每天读点故事app作者:王小粒丫 | 禁止转载
1
她洗完澡出来,往小侄女卧室走,见她还睁着眼睛,问:“怎么还没睡?”
“小姑你洗好了,我等你一起睡。小姑你要吹吹头发不?”
“不了,”她头发短,干得快,“别吵到他们睡觉。”
她靠在床头,正翻着一本书,小侄女睡在旁边,仰头问:“小姑,你这次回来是相亲的吗?”
她尚未来得及惊讶,小侄女捂着嘴笑了,说:“我听见你跟奶奶在厨房说的话了。小姑,你去吗?什么时候去?”
她笑了笑,眼睛停在她脸上,十一二岁的小孩子尚且都懂了那么一点,虽离自己还遥远,可总免不了好奇。
“去吧。”
“小姑自己没有男朋友吗?为什么要去跟陌生人相亲?”小侄女眨着大眼睛,一脸纯真。
她把书搁到一旁,“为了让*奶奶你**高兴,要是不去她就要生气了啊。囡囡要是不写作业的话,妈妈是不是也会生气呢?”

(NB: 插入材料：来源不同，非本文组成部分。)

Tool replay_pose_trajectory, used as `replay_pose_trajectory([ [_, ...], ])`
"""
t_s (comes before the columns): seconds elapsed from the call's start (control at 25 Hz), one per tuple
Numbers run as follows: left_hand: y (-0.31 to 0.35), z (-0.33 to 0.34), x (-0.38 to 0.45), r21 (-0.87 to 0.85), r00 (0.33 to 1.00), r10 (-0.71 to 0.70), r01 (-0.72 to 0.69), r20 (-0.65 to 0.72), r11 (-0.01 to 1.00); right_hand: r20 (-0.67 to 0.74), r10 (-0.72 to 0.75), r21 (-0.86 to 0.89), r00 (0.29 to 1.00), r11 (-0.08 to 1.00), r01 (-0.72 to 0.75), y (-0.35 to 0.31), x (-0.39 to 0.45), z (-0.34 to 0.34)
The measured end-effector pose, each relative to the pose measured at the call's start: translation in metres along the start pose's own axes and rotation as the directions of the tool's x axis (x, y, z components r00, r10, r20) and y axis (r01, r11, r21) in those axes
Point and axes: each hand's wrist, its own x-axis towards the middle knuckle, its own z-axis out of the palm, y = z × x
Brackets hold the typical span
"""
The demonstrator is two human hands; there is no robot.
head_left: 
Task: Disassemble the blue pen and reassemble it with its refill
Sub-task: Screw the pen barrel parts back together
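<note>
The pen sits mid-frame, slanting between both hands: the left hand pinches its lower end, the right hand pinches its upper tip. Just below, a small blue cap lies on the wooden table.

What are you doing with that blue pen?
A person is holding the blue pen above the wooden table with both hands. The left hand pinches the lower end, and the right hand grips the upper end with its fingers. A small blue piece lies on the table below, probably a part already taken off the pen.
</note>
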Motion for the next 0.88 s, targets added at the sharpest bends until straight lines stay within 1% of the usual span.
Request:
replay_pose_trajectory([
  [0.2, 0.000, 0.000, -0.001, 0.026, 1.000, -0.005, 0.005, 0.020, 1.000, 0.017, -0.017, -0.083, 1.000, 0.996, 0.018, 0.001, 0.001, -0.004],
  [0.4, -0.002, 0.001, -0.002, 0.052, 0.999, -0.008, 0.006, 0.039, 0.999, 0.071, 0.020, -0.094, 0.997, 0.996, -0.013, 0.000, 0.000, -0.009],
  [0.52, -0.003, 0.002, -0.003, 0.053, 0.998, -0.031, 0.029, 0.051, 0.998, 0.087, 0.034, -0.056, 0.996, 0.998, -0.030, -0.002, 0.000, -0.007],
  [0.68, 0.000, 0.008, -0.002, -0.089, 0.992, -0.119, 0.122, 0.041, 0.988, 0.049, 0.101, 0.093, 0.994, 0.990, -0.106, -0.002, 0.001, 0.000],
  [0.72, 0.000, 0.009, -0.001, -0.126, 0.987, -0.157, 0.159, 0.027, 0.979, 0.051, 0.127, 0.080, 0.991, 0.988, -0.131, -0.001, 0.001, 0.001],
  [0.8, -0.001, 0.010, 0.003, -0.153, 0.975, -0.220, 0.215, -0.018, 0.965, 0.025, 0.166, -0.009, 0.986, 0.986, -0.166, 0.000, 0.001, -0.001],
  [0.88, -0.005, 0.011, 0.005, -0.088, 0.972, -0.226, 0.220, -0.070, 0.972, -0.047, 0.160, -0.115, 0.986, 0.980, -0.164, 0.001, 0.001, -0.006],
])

小侄女点点头,“那小姑没有男朋友吗?我们班的丽丽都有男朋友,对她可好了。不过,他没有丽丽高,还爱哭。”
她逗她,“那囡囡呢?囡囡有男朋友吗?”
小侄女脸红了一下,像是宣告些什么,“我才没有,我不喜欢他们。我喜欢我爸爸那样的!”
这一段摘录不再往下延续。